Cartas del Lector

Propuesta al PLD

Señor director:
Lo que es odioso para algunos no es hablar de la reforma constitucional, sino solamente cuando se trata de la reforma única y exclusivamente para la reelección. Habilitar al Presidente Medina, convertir en senadores a los expresidentes, unificar las elecciones y otros temas, si se logra consensuar con los otros partidos, incluyendo propuestas de la oposición, garantizaría el tramite congresual de la reforma.

La historia da muchos ejemplos de los errores que se cometen por no entender que los políticos en el poder en algún momento deben entregarlo. Por eso deben manejarse con mesura y comedimiento. Los cargos son prestados, se deben a la voluntad popular, a la voluntad del soberano. Lo natural es que estemos todos preparados para estar tanto en gobierno como en oposición.

El PLD estuvo 27 años en la oposición (1973-1996 y 2000-2004), 23 de ellos de manera ininterrumpida. Hoy los perredeístas versión PRM van a tener 16. O sea, todos hemos sido opositores y en algunos momentos gobierno.

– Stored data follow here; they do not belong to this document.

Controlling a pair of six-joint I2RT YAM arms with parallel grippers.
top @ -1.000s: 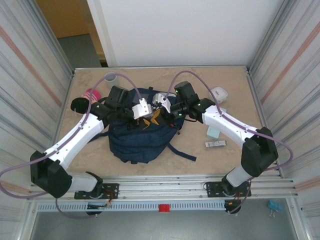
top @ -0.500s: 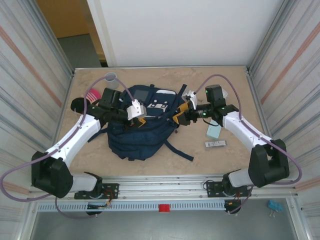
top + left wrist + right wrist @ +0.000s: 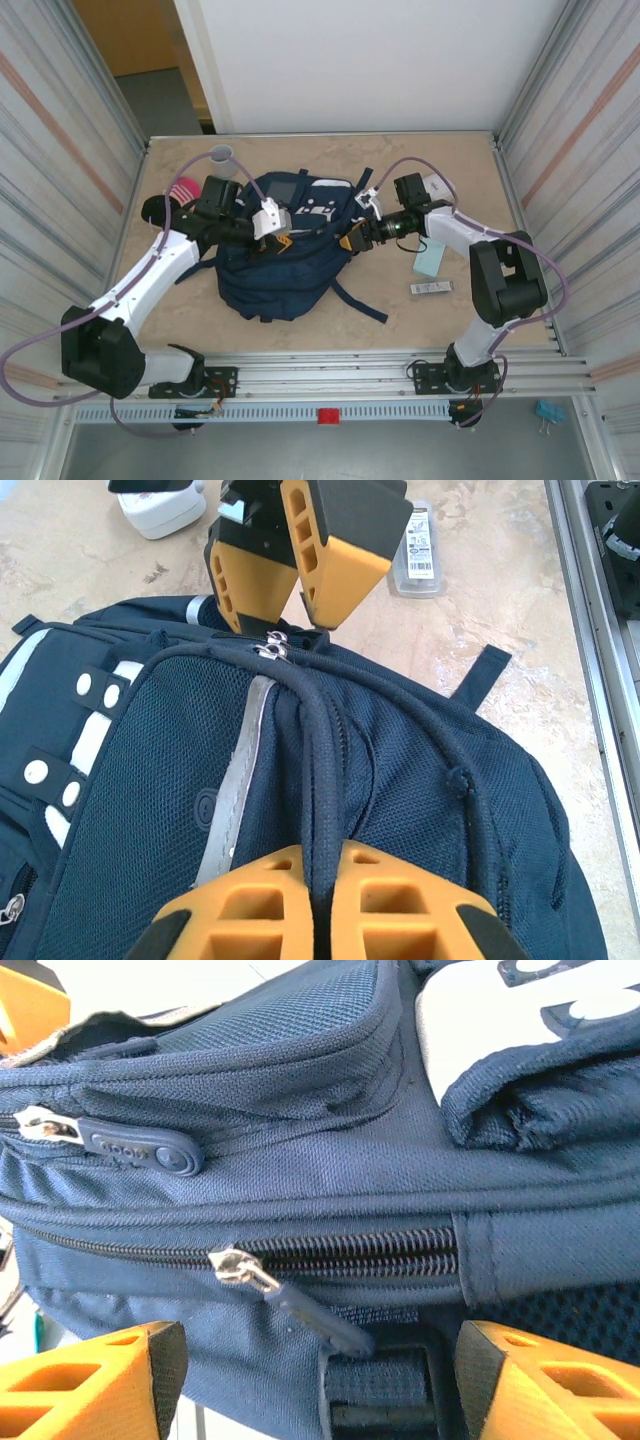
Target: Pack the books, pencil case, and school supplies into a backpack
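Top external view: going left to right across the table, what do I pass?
pink item → cup → left tool → right tool → teal item. Both tools are at the backpack, which spans the middle.

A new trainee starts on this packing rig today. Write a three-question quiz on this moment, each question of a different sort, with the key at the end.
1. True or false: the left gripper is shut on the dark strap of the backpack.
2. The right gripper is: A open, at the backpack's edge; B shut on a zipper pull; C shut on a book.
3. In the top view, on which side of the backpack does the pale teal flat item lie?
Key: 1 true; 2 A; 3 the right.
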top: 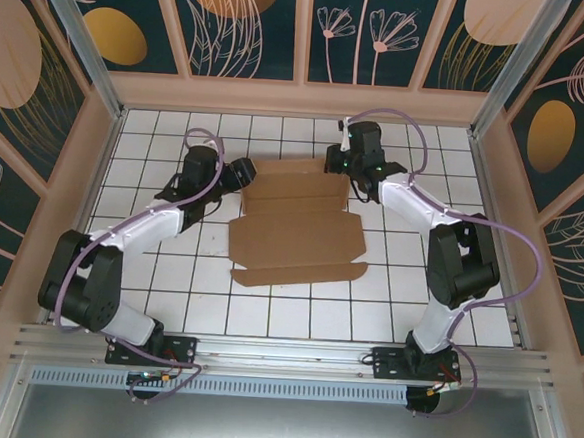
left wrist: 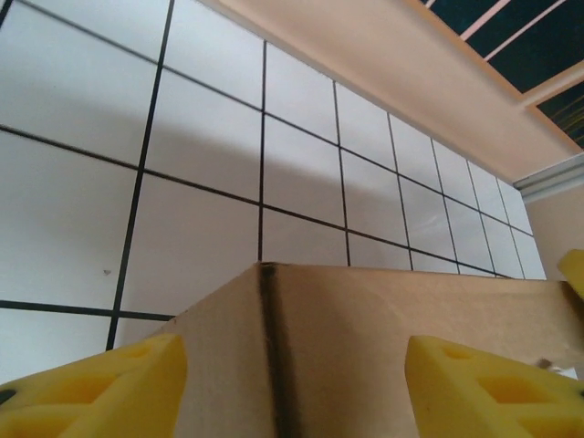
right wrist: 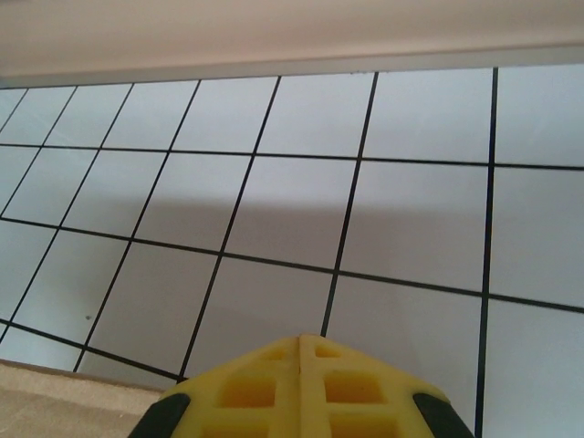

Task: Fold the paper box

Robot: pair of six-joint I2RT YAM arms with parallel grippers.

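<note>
The paper box [top: 296, 234] is a brown cardboard sheet lying in the middle of the tiled table, its far panels partly raised and a narrow flap along its near edge. My left gripper [top: 242, 172] is at the box's far left corner. In the left wrist view that gripper [left wrist: 297, 370] is open, its yellow fingers [left wrist: 100, 388] wide apart with a creased cardboard corner [left wrist: 365, 338] between them, untouched by either pad. My right gripper [top: 338, 164] hangs at the box's far right corner. In the right wrist view the right gripper [right wrist: 299, 345] is shut on nothing, above white tiles, with a strip of cardboard [right wrist: 55, 401] at lower left.
A peach-coloured wall [top: 300, 97] borders the far side of the table, with side walls left and right. White tiles [top: 295, 314] lie bare between the box and the arm bases. The metal rail [top: 282, 357] runs along the near edge.
</note>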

Ahora, todo aquel que divide su partido o su coalición de antemano está ante la crónica de una derrota anunciada. Solo la suma de los liderazgos de Leonel Fernández y Danilo Medina tienen posibilidad de competir contra las fuerzas opositoras, debiendo hacerlo en monolítica unidad, con el apoyo de viejos y nuevos aliados, para reforzar el posicionamiento electoral.

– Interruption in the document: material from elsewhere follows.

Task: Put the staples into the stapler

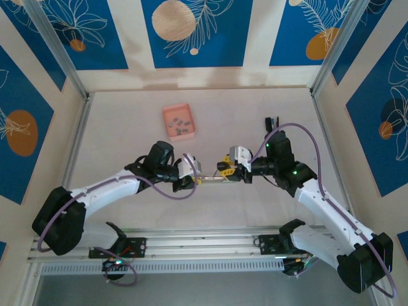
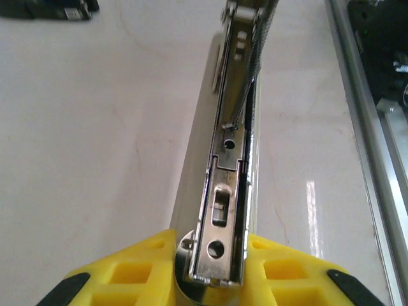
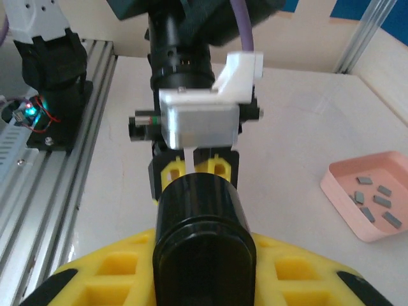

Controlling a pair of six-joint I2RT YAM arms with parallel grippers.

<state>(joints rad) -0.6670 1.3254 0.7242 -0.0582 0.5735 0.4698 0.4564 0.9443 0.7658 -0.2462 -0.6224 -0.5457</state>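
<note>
The stapler (image 1: 210,179) hangs level between my two grippers, just above the middle of the table. My left gripper (image 1: 195,179) is shut on its silver metal end (image 2: 226,191), yellow pads (image 2: 127,274) pressed on both sides. My right gripper (image 1: 225,171) is shut on its black end (image 3: 204,229). In the right wrist view the left gripper (image 3: 193,167) faces me across the stapler. The staples (image 3: 376,201), several small dark-grey strips, lie loose in the pink tray (image 3: 344,191). That tray (image 1: 169,115) sits at the back of the table, left of centre.
A small black object (image 1: 272,122) lies at the back right of the table, seen too at the top left of the left wrist view (image 2: 51,9). The aluminium rail (image 1: 204,245) with the arm bases runs along the near edge. Patterned walls enclose the table.
</note>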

La lógica indica que tras 16 años de ejercicio del poder se produce un desgaste, un hartazgo más o menos severo de las posibilidades electorales.

No entenderlo es desconocer el sentido práctico de la política y el cansancio que se produce en sectores importantes de la sociedad por el largo ejercicio del poder.

Auspiciar la unidad debe ser el norte de quienes son miembros y de quienes son aliados al PLD, aunque la formación de grupos o personas alrededor de los liderazgos auspicien y promuevan el divisionismo. Eso es precisamente lo que nuestra propuesta hace: dar una voz de alerta, decir lo que algunas veces la altura no permite escuchar.

Sé que los papeles de los proponentes algunas veces no son reconocidos por los afectados. Pero eso no es óbice para intentarlo, sobre todo atendiendo la experiencia del que esto escribe, que lo vivió en los casos de los presidentes Antonio Guzmán y Salvador Jorge Blanco, casos que enseñan preocupantes lecciones de política y de vida. Solo aquellos que no conocen la historia pueden desconocer semejantes resultados.